A primeira vez que eu vi os Borderlinerz foi naquele projeto São Paulo Independente, no ano de 2003 ou 2004. Eu tinha apenas 16 anos e não podia entrar nas casas de shows, então, quando fiquei sabendo desse evento, fui em todas as edições, mesmo sem conhecer direito as bandas. Tinha acabado de descobrir que havia vida além da mesmice que tocava nas rádios e queria conhecer tudo!
Virei fã dos Borderz na mesma hora que vi o trio posudo, roqueiros charmosos que ainda cantavam em inglês e se jogavam na bateria no fim do show, para o desespero dos produtores. Que demais! Persegui os roqueiros charmosos por todas as baladas que me permitiam entrar com o RG claramente falso. Comprei CDs, roubei cartazes, tirei fotos e pedi autógrafos, tudo como manda o figurino.
Até que a febre passou, aquela sede por coisas novas fez com que eu esquecesse a banda que me introduziu no mundo underground paulistano e partisse para outras sonoridades. Mas eis que, em 2008, cai em minhas mãos A Verdade Sobre a Mentira, o terceiro disco dos Borderlinerz. Veio aquela nostalgia gostosa, lembrei daqueles “velhos” tempos.
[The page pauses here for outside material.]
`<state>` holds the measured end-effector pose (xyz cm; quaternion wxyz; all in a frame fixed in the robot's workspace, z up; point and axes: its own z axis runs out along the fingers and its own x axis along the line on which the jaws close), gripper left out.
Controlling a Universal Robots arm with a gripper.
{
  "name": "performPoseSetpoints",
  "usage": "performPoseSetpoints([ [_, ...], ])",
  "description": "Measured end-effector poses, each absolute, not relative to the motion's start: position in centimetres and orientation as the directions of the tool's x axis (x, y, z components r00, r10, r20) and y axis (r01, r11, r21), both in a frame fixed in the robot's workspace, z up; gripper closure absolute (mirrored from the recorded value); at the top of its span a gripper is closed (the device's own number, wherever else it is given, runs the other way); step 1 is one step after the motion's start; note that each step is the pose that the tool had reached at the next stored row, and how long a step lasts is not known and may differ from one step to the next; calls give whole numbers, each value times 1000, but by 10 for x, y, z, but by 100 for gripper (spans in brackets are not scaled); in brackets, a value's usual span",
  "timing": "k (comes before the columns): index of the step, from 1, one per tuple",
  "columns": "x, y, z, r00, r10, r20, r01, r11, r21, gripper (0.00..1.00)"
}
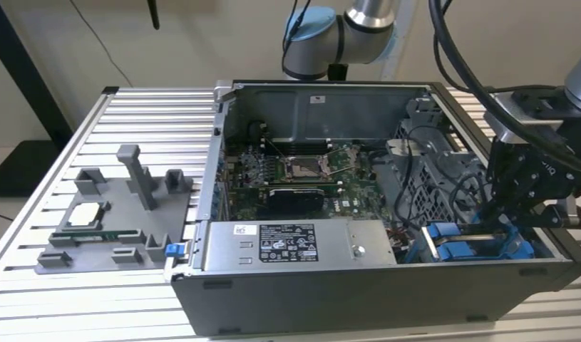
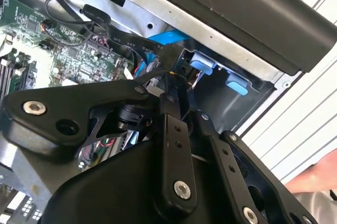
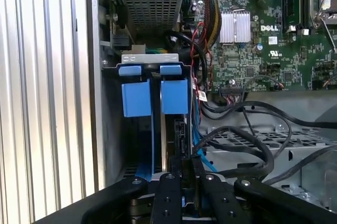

Hoje, com 21 anos, sinto aquela mesma paixão e vontade de gritar YEAH! ouvindo o Zeh cantar. A banda melhorou tecnicamente sem perder a essência. Hoje, como um trio (Fil, guitarra e Paulo, bateria), eles abandonaram de vez o inglês. Agora podemos perceber com clareza as letras provocativas que saem da garganta meio rouca do galante vocalista. Elas falam sobre sentimentos do jeito que a gente gosta, sem ser piegas como essa avalanche emo que contagiou como uma doença os adolescentes de hoje. Um exemplo é “Amor Infinitivo” - “Se eu pular do sexto andar, é por você/ E até mudar o meu jeito de pensar, é por você/ Trocar de nome, abandonar o rock , é por você”.
Mas todas são tão boas que não consigo chutar um hit só. A que eles escolheram para ser o primeiro clipe é “1 Segundo” e já está circulando na internet. Aliás, esse disco já foi lançado na rede no final de 2007, mas agora chega às lojas no formato tradicional de CD com quatro faixas bônus – músicas do segundo álbum O Simplez É Complexo, de 2005. Enfim, em A Verdade Sobre A Mentira, o Borderz consegue chegar à equação musical ideal: uma mescla dos riffs poderosos de guitarra e os solos do primeiro trabalho, Elvis…(2003), com as tendências iniciadas no segundo álbum, como os refrãos ganchudos, as letras em português, as melodias cativantes. Sem frescuras: rock, pop, amor, tudo aqui. Simples assim e verdadeiro demais. Deu até vontade de comprar o disco e pedir pra eles autografarem o encarte.